Work task:
Retype all of the data word for word, without pictures.

==============================

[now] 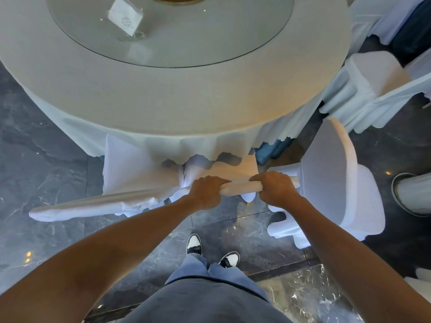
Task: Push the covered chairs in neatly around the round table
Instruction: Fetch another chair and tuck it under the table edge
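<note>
The round table (163, 101) wears a white cloth that hangs to a scalloped hem, and a glass turntable (210, 43) sits on top. Directly below me a white-covered chair (233, 169) has its seat tucked under the hem. My left hand (206, 191) and my right hand (276, 187) both grip the top of its backrest (240, 188), side by side. To the left another covered chair (126, 169) stands under the table edge, its backrest angled outward. On the right a third covered chair (331, 173) sits turned away from the table, farther out.
More covered chairs (373, 89) crowd the far right. A folded white card (124, 16) lies on the turntable. A round metal-rimmed object (412, 194) stands on the dark marble floor at right. My feet (210, 250) are just behind the chair.
</note>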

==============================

Response box:
[now] 
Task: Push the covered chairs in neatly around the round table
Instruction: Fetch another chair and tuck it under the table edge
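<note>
The round table (163, 101) wears a white cloth that hangs to a scalloped hem, and a glass turntable (210, 43) sits on top. Directly below me a white-covered chair (233, 169) has its seat tucked under the hem. My left hand (206, 191) and my right hand (276, 187) both grip the top of its backrest (240, 188), side by side. To the left another covered chair (126, 169) stands under the table edge, its backrest angled outward. On the right a third covered chair (331, 173) sits turned away from the table, farther out.
More covered chairs (373, 89) crowd the far right. A folded white card (124, 16) lies on the turntable. A round metal-rimmed object (412, 194) stands on the dark marble floor at right. My feet (210, 250) are just behind the chair.
</note>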

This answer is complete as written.